**Work instruction**
Reproduce the listing verbatim.

BEGIN

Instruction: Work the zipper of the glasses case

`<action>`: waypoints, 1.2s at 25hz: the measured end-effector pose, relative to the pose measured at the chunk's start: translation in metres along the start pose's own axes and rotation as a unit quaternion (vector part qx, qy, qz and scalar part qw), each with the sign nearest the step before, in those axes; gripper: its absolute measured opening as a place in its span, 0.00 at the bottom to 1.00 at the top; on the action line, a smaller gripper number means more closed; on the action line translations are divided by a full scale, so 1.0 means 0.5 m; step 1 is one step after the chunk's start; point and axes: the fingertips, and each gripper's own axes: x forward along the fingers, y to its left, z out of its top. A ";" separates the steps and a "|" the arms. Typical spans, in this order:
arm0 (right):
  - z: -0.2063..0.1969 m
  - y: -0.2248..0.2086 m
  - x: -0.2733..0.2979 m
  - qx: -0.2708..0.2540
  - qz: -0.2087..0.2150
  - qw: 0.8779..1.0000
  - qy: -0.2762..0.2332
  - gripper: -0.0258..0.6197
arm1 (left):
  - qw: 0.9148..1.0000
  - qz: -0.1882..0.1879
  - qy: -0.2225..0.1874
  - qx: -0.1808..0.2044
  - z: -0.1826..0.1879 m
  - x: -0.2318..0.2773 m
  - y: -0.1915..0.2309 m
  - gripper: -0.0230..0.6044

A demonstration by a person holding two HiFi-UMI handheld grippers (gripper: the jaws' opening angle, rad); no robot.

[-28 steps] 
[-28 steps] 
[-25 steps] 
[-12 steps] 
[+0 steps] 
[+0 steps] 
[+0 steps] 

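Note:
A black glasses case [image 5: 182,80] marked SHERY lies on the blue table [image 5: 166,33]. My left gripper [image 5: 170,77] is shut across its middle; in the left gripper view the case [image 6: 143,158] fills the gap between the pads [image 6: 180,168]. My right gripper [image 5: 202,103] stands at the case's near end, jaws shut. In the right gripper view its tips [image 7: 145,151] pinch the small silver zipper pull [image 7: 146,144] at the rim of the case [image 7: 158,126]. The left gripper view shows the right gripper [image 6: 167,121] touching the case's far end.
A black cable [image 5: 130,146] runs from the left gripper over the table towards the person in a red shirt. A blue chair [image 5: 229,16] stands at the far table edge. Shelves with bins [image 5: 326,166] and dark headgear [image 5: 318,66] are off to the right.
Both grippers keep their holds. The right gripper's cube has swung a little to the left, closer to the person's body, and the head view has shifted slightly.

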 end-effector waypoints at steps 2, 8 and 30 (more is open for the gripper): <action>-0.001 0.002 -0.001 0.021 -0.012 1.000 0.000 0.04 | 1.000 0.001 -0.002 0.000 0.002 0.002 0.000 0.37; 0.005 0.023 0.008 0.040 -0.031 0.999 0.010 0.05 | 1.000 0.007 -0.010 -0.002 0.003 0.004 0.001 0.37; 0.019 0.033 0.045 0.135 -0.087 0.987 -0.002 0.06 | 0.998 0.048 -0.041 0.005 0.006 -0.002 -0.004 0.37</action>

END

**Result**
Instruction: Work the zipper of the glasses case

`<action>`: waypoints, 1.2s at 25hz: the measured end-effector pose, relative to the pose measured at the chunk's start: translation in metres along the start pose's own axes and rotation as a unit quaternion (vector part qx, qy, qz and scalar part qw), each with the sign nearest the step before, in those axes; gripper: its absolute measured opening as a place in its span, 0.00 at the bottom to 1.00 at the top; on the action line, a smaller gripper number means more closed; on the action line translations are divided by a full scale, so 1.0 means 0.5 m; step 1 is one step after the chunk's start; point and axes: the fingertips, and each gripper's own axes: x forward along the fingers, y to its left, z out of its top. A ";" separates the steps and a "|" the arms. Typical spans, in this order:
arm0 (right):
  - z: -0.2063..0.1969 m
  - y: -0.2248..0.2086 m
  - x: -0.2733..0.2979 m
  - qx: -0.2708..0.2540
  - qz: -0.2087..0.2150
  - qw: 0.8779..1.0000
  - qy: -0.2762..0.2332
  - gripper: -0.0258..0.6197
arm1 (left):
  - qw: 0.9148..1.0000
  - qz: -0.1882..0.1879
  - qy: -0.2225..0.1874
  - qx: -0.1808..0.2044
  - z: -0.1826..0.1879 m
  - x: -0.2318..0.2773 m
  - y: -0.1915..0.2309 m
  - gripper: -0.0230..0.6044

A demonstration by a person holding two HiFi-UMI handheld grippers (gripper: the jaws' opening angle, rad); no robot.

[-28 steps] 
[-28 steps] 
[-25 steps] 
[-12 steps] 
[+0 steps] 
[+0 steps] 
[+0 steps] 

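Note:
A black glasses case [image 5: 182,80] marked SHERY lies on the blue table [image 5: 166,33]. My left gripper [image 5: 170,77] is shut across its middle; in the left gripper view the case [image 6: 143,158] fills the gap between the pads [image 6: 180,168]. My right gripper [image 5: 202,103] stands at the case's near end, jaws shut. In the right gripper view its tips [image 7: 145,151] pinch the small silver zipper pull [image 7: 146,144] at the rim of the case [image 7: 158,126]. The left gripper view shows the right gripper [image 6: 167,121] touching the case's far end.
A black cable [image 5: 130,146] runs from the left gripper over the table towards the person in a red shirt. A blue chair [image 5: 229,16] stands at the far table edge. Shelves with bins [image 5: 326,166] and dark headgear [image 5: 318,66] are off to the right.
Both grippers keep their holds. The right gripper's cube has swung a little to the left, closer to the person's body, and the head view has shifted slightly.
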
 end-effector waypoints at steps 2, 8 and 30 (more is open for the gripper): <action>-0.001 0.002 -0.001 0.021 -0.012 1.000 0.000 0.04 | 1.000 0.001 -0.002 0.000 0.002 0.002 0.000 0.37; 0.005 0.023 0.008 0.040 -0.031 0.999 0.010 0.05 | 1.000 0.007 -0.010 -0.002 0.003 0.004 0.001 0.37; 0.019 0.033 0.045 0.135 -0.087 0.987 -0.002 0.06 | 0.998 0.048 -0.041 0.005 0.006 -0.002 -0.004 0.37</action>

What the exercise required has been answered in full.